The authors end with this powerful finale: “It is time to wind back the harms caused by the junk food industry’s Public Relations machinery. Let us bust the myth of physical inactivity and obesity. You cannot outrun a bad diet.”

Again we see science pointing out the idea that even fit people who exercise regularly who don’t have an issue with keeping their weight in a healthy range can be plagued by the metabolic problems normally associated with obesity. If you’re eating a 2000 calorie a day diet, but those calories are coming from bad food, you can look great but still have a health problem. Those fast food breakfast sandwiches that boast an under 400 calorie count are still fast food. That processed cereal with only 250 calories people are enjoying for breakfast is still processed and contains added sugar.

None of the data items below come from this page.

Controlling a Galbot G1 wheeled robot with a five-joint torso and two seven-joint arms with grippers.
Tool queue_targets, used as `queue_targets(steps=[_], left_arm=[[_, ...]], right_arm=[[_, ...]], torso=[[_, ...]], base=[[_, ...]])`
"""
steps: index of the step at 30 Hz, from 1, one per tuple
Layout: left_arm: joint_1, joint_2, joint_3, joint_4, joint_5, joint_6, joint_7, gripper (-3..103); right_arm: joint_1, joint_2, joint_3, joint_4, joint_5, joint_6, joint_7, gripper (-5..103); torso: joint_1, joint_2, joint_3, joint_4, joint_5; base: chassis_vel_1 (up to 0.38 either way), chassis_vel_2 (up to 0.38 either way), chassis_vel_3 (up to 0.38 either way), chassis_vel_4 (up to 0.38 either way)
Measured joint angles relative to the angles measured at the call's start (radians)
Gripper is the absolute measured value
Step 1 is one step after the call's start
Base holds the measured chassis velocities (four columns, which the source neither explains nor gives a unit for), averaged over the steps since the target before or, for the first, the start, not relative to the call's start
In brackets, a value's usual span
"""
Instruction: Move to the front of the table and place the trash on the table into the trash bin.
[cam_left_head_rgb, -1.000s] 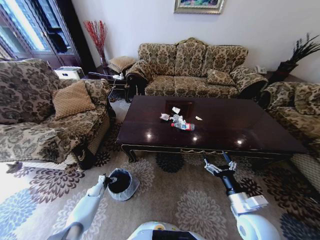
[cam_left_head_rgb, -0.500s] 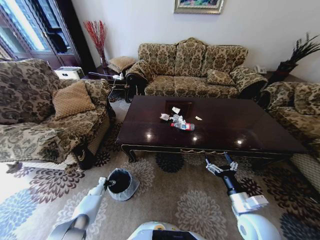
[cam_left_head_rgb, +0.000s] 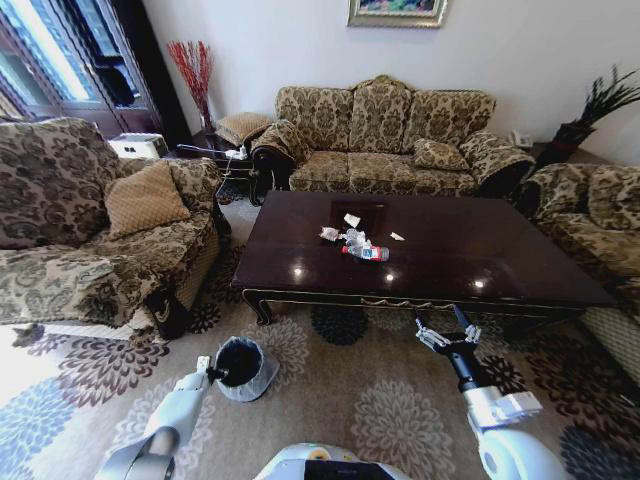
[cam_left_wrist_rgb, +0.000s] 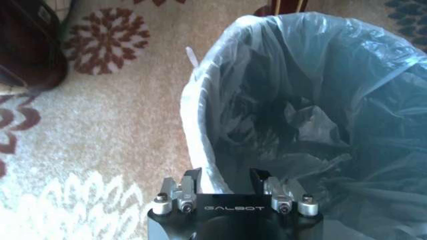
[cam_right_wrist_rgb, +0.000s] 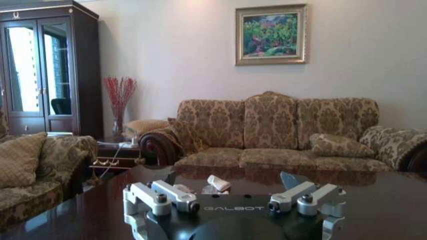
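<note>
I held left gripper clamped on trash bin rim | right gripper fingers spread before counter | trash mid-counter, well apart | risk: bin tipping when dragged over rug

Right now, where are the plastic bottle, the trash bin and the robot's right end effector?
plastic bottle (cam_left_head_rgb: 366, 253), head view, on its labelled middle, lying on the table.
trash bin (cam_left_head_rgb: 262, 372), head view, on the bag-covered rim, standing on the carpet.
right end effector (cam_left_head_rgb: 447, 328), head view, midway between its open fingertips, before the table's front edge.
</note>
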Motion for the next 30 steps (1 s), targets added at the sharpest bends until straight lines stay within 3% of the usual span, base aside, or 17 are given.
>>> queue_targets(steps=[12, 19, 28, 30], left_arm=[[-0.028, -0.028, -0.005, 0.012, -0.020, 0.005, -0.042, 20], [-0.013, -0.033, -0.010, -0.011, -0.064, 0.045, -0.084, 2], [0.045, -0.015, -0.010, -0.098, -0.150, 0.081, -0.136, 0], [0.084, -0.002, -0.011, -0.169, -0.194, 0.097, -0.156, 0]], right_arm=[[-0.020, 0.017, 0.005, 0.016, -0.019, 0.010, 0.004, 100], [-0.025, 0.020, 0.011, 0.018, -0.022, 0.019, 0.018, 100], [-0.006, 0.029, -0.002, 0.014, -0.019, 0.017, 0.020, 100], [0.002, 0.031, -0.006, 0.011, -0.013, 0.016, 0.020, 100]], torso=[[0.000, 0.000, 0.000, -0.0003, 0.0002], [0.000, 0.000, 0.000, -0.0005, -0.0007], [0.000, 0.000, 0.000, 0.0000, -0.0004], [0.000, 0.000, 0.000, -0.0001, -0.0006]], base=[[0.000, 0.000, 0.000, 0.000], [0.000, 0.000, 0.000, 0.000], [0.000, 0.000, 0.000, 0.000], [0.000, 0.000, 0.000, 0.000]])
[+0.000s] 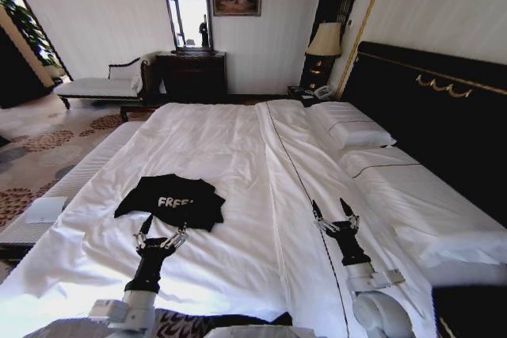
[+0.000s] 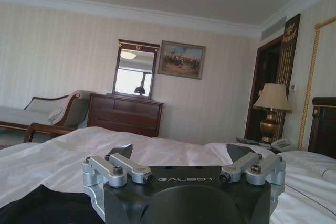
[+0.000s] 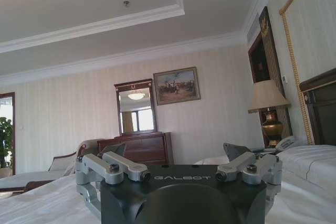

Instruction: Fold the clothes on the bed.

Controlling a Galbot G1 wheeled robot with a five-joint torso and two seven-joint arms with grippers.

The list can go on. The message is about nutritional quality and where we find it.

Let’s get smarter about our lifestyle. Let’s find nutritionally beneficial foods we like eating and prepare them in our own kitchens where we have control over the sugar, salt and fat we add to the dishes we prepare. And let’s keep right on getting ourselves to the gym and out for a run, understanding that our healthy lifestyle is about everything we do with and for our bodies. It’s not just about the exercise.